### EXERCISE
The answer is to be an exact copy of the lines below running from the line with "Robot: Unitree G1" down to the line with "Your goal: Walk", both ends included, and nothing more.

### Source records
↓

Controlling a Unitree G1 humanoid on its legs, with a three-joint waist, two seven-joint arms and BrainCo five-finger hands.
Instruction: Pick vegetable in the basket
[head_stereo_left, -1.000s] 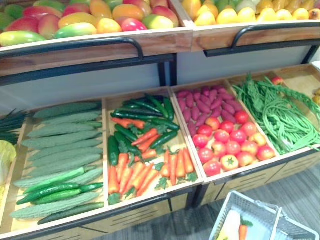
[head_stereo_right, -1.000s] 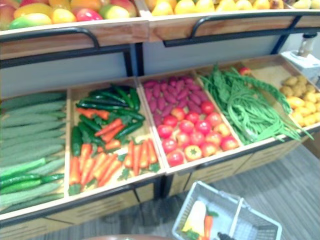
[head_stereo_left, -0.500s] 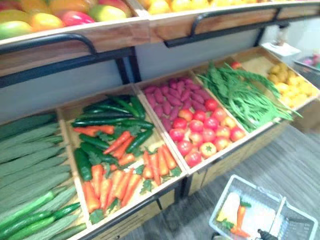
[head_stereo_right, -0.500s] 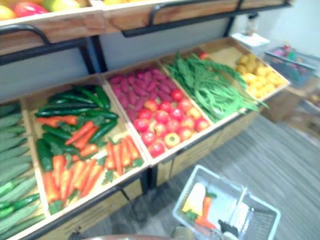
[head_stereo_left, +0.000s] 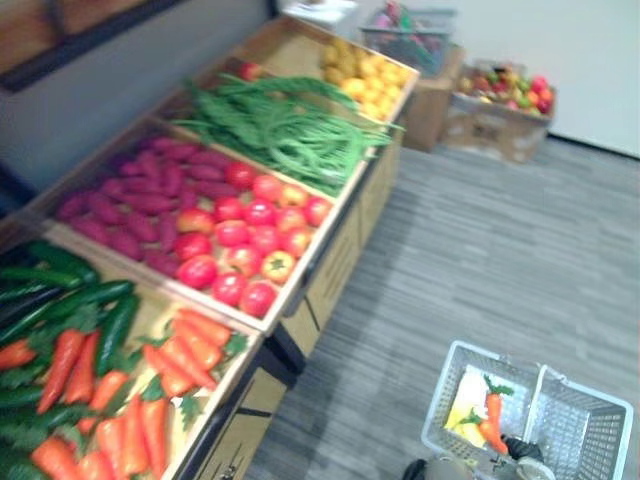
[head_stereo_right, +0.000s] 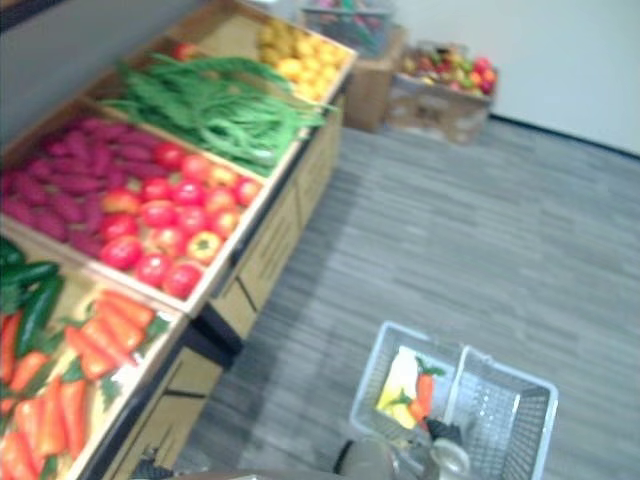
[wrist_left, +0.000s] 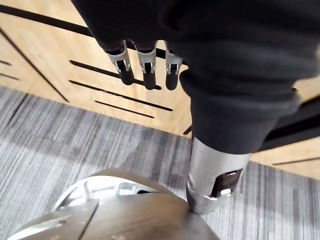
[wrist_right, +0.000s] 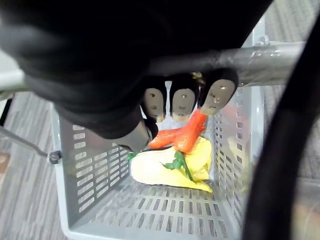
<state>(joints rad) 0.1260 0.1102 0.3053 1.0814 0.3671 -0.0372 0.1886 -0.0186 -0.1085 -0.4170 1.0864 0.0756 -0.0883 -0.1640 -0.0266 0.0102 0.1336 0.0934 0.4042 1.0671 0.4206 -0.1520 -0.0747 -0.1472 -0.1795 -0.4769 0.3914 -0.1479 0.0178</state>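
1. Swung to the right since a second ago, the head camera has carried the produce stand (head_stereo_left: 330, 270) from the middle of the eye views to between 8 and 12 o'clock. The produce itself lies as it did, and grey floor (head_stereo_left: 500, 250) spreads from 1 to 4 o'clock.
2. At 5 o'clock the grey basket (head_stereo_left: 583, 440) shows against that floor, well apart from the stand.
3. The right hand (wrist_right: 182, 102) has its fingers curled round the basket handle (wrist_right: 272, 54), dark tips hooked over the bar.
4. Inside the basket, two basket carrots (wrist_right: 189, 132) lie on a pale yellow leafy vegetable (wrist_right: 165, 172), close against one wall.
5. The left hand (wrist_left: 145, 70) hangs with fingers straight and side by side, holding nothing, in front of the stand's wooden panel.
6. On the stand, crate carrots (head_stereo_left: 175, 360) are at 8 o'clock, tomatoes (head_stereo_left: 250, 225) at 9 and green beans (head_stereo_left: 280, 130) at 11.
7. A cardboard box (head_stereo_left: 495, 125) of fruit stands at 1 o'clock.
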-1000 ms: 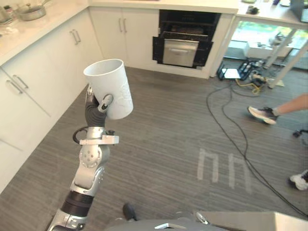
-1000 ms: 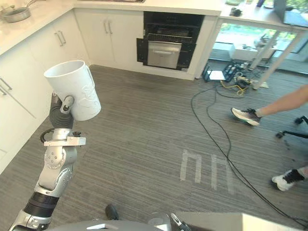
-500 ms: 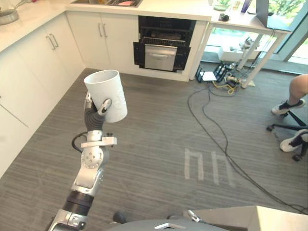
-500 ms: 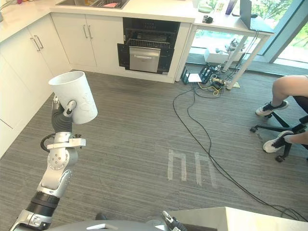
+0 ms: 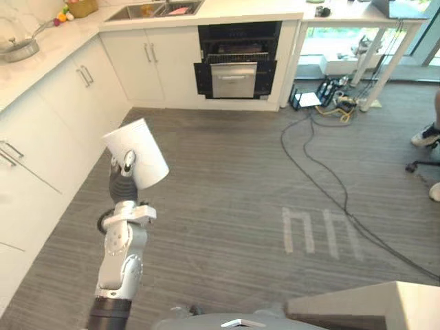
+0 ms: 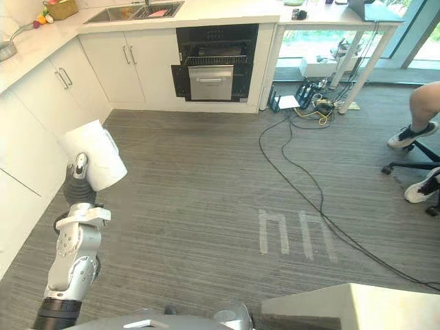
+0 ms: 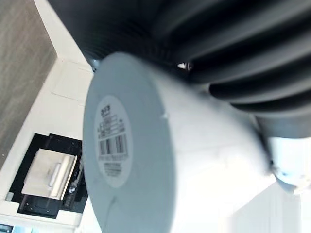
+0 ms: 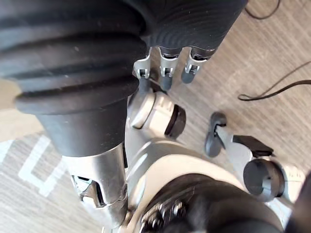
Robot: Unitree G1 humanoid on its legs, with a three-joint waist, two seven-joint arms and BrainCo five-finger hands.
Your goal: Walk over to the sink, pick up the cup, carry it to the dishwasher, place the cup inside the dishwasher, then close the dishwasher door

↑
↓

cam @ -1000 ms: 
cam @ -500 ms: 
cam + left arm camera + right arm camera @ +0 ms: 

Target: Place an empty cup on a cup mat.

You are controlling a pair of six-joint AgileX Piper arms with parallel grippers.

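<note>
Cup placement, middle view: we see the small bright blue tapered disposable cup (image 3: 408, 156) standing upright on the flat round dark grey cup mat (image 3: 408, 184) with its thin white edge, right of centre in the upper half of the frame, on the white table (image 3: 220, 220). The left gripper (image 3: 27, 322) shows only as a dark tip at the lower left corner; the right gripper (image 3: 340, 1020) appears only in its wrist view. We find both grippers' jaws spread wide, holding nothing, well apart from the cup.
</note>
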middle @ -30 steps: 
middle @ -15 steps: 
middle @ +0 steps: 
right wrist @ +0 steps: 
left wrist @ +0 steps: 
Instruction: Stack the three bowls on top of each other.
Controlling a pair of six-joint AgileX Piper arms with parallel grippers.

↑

### EXERCISE RESPONSE
Robot: Unitree G1 humanoid on its legs, with a three-joint waist, two seven-joint arms and BrainCo five-finger hands.
Your goal: Walk over to the sink, pick up the cup, carry it to the dishwasher, place the cup inside the dishwasher, then close the dishwasher door

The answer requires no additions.